How much of that debt beyond their obligations was for subsidization of Northern industries I wonder?
See #1597 and subtract normal expenses from total expenses. That gives you a fairly accurate figure.
Southern infrastructure spending was largely privately financed. That included railroads, dredging, and roads.
In June, 1860, a loan of twenty million dollars had been authorized by Congress. Of this amount, ten million was offered in October in a five per cent stock, and it had been bought by investors.
Before any installments were paid, the secession panic that followed the election affected credit, and many bids were withdrawn.
This so seriously crippled the Treasury Department, that as the New Year approached, it seemed likely there would be no funds with which to meet the interest on the National debt....essentially the failure of the Union treasury was at hand.
By the Act of December 17th, 1860, an issue of ten million dollars, in treasury notes, was authorized, to bear a rate of interest as might be offered by the lowest bidders, but so shaken was credit, few bids were made, and some of them at a rate of thirty-six per cent interest per annum.
The investors interested in the Government credit finally took one million five hundred thousand dollars of one-year treasury notes, at twelve per cent per annum (the amount was subsequently raised to five million dollars), on condition that the money should be applied to paying the interest on the national debt.
This was certainly a dark day in the Capitol, when the Federal Government, which had earned the honor of being the only nation that had ever paid its debts in fullprincipal and interestand which in 1856, with an overflowing treasury, had paid twenty-two per cent premium for its own stock, was now reduced to give twelve per cent interest, for a few millions, and to engage to protect its credit with the money.
This, combined with the reality that as soon as the primary cotton and tobacco producing states seceded with the subsequent massive loss in exportable products, that the US Treasury was in extreme jeopardy.

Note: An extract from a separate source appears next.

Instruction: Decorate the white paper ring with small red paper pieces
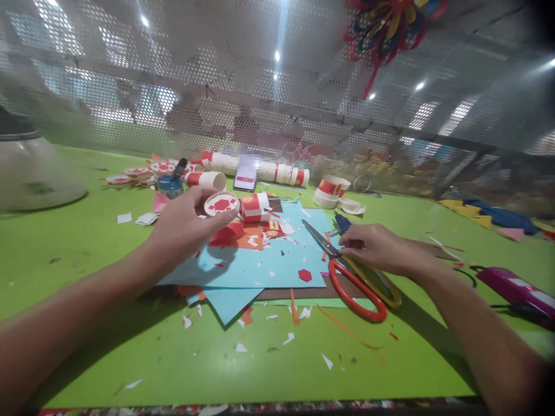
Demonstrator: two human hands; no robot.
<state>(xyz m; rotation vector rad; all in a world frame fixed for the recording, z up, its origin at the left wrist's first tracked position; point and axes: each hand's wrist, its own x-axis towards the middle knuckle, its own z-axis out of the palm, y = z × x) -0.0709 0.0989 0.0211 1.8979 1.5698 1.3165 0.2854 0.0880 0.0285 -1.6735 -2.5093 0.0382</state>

The Civil War fiscal crisis began before April 12, 1861. The U.S. Treasury tottered in a state of utmost confusion months before the firing on Fort Sumter.
Traditionally the “dynamic center” of government, the Treasury now faced “being placed before the world in the aspect of a mendicant.” The department's secretary, John A. Dix, notified Congress on February 11, 1861 that “little more” than $500,000 remained in the central depository in Washington.
Demands for $2 million “unanswered” requisitions had accumulated in the department, with $6 million more due to public creditors in early March. Dix predicted a $21.6 million shortfall by the end of the fiscal year.
Staff in most executive departments could not draw their salaries that January. Members of Congress had gone unpaid since the start of the session the previous December. Worse yet, according to Dix, “The War and Navy departments have calls for large requisitions [that] have been delayed on account of the exhausted condition of the Treasury.”